Agricultural Research Service

Title: Value-Added Bioproducts from Agricultural Commodities and Residues

Authors
item Leathers, Timothy
item Ahlgren, Jeffrey
item Cote, Gregory
item Jones, James
item Bon, J - ILLINOIS STATE UNIV
item Jayaswal, R - ILLINOIS STATE UNIV

Submitted to: Meeting Abstract
Publication Type: Abstract Only
Publication Acceptance Date: March 13, 2000
Publication Date: N/A

Technical Abstract: A variety of new, value-added bioproducts are being developed to enhance the competitiveness of American agriculture and improve the U.S. balance of trade. A novel enzymatic process is under development for the conversion of corn fiber to fermentable sugars. Enzymatic treatment is an attractive alternative to chemical hydrolysis, because even mild acid hydrolysis generates fermentation inhibitors. In collaboration with Illinois State University, genetically improved fermentation strains were developed for production of the valuable carotenoid, astaxanthin, from fuel ethanol stillage residues.
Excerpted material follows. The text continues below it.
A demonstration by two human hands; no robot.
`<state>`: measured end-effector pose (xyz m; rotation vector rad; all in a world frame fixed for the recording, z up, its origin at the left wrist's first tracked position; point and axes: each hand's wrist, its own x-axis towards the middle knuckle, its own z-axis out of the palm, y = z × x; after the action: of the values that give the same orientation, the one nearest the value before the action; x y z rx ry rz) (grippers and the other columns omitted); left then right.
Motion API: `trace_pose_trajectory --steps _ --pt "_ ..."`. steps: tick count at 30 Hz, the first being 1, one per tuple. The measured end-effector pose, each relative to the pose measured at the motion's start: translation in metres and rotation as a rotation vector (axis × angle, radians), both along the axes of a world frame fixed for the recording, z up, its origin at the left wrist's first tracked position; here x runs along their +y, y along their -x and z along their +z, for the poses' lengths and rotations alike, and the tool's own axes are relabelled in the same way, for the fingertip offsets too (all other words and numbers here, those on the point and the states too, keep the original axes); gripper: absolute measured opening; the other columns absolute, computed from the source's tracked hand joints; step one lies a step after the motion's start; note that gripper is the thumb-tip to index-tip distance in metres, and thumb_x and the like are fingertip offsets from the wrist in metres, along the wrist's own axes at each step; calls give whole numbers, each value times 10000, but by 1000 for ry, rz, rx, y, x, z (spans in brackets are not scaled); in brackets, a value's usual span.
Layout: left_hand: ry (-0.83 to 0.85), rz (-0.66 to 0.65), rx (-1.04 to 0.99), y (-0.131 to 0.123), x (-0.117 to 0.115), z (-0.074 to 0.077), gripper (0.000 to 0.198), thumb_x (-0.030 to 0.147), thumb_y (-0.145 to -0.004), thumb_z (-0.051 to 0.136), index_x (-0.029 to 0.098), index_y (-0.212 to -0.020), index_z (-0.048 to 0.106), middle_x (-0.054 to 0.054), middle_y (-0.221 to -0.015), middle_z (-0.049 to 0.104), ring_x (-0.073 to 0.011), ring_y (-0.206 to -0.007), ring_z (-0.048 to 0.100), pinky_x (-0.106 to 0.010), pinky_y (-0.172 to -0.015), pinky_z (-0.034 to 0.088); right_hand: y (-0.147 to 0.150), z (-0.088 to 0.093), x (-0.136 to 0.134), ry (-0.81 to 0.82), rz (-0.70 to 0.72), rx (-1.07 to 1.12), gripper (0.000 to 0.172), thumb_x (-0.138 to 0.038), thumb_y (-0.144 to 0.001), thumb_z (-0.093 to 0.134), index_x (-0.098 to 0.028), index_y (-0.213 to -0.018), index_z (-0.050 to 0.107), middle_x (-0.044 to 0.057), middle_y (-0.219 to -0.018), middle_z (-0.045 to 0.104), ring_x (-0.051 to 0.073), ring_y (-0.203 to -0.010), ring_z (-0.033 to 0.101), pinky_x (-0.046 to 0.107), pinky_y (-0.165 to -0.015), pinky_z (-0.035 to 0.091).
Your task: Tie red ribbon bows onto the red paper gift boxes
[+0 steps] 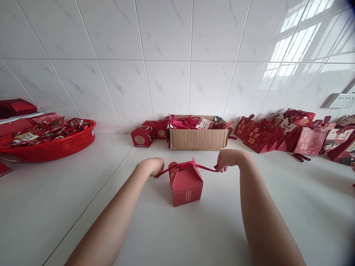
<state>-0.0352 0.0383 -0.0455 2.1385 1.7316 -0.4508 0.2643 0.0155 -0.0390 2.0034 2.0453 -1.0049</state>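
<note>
A red gift box (pixel 187 188) with pale printed lettering stands upright on the white countertop (pixel 155 232). A red ribbon (pixel 205 168) runs across its top and stretches out to both sides. My left hand (pixel 155 167) is closed on the ribbon's left end, just left of the box. On the other side my right hand (pixel 225 160) pinches the right end. The ribbon looks fairly taut between the hands. Neither hand touches the box itself. Whether the ribbon is knotted at the middle I cannot tell.
Behind the box sits a cardboard carton (pixel 196 139) of red ribbons and tags. Small red boxes (pixel 142 137) stand beside it. A red plastic basket (pixel 69 145) of wrapped sweets is at the left. Several red gift bags (pixel 259 137) line the tiled wall (pixel 166 85) at the right.
</note>
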Motion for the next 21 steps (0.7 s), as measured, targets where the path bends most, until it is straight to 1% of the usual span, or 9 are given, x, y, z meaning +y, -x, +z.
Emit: trace_pose_trajectory --steps 2,5,7,10,15,21 --pt "-54 -4 -60 5 -3 -7 155 62 -463 546 185 -558 544 -27 -591 565 -131 -467 408 -302 -532 349 -2 -3 2 4 -1 1 184 -377 -556 733 -214 -638 713 46 -802 731 229 -853 666 321 -752 472" --pt "-166 6 -160 11 -10 -18 256 70 -539 520 215 -746 562 -16 -695 575 -133 -501 427 -263 -515 326 -5 -6 4 15 -1 2 178 -372 -557 733 -220 -647 720 45 -810 733 230 -870 665 325 -777 468" --pt "-232 14 -213 13 -16 -26 283 59 -588 495 221 -814 541 -7 -691 555 -131 -507 424 -245 -497 299 -7 -8 5 26 1 6 180 -373 -555 735 -225 -656 725 43 -826 735 231 -888 662 330 -795 464" --pt "-312 29 -264 15 -23 -33 296 30 -615 480 213 -845 507 10 -629 511 -126 -502 395 -234 -478 260 -8 -9 5 45 0 12 174 -370 -558 734 -229 -661 727 40 -844 737 231 -906 659 340 -819 458" --pt "-429 87 -310 23 -30 -42 340 17 -645 445 215 -919 477 39 -549 439 -125 -481 344 -229 -452 227 -12 -10 6 61 -21 24 146 -337 -570 724 -221 -659 722 44 -857 736 233 -930 654 343 -843 453" --pt "-542 215 -316 46 -29 -48 315 37 -696 392 224 -929 493 23 -575 448 -134 -469 388 -230 -441 254 -24 -15 6 73 -82 23 125 -297 -572 708 -207 -658 707 51 -875 730 236 -944 653 343 -822 462"
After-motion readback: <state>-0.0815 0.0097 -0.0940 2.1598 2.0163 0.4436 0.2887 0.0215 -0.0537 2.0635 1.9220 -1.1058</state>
Astaxanthin is an expensive pigment required in the diet of farm raised salmon. Stillage was also used in the production of alternan and pullulan. These unique biopolymers have potential food and industrial applications, especially as domestic replacements for imported gums and petroleum derived plastics. A novel, general system was developed for the sequential, directional cloning of DNA sequences. This system was used to construct biosynthetic pathways for production of the valuable carotenoids, lycopene and beta-carotene, in a recombinant fungus. The general method for multiple gene cloning will have broad applications for producing new bioproducts in recombinant microorganisms and transgenic crops.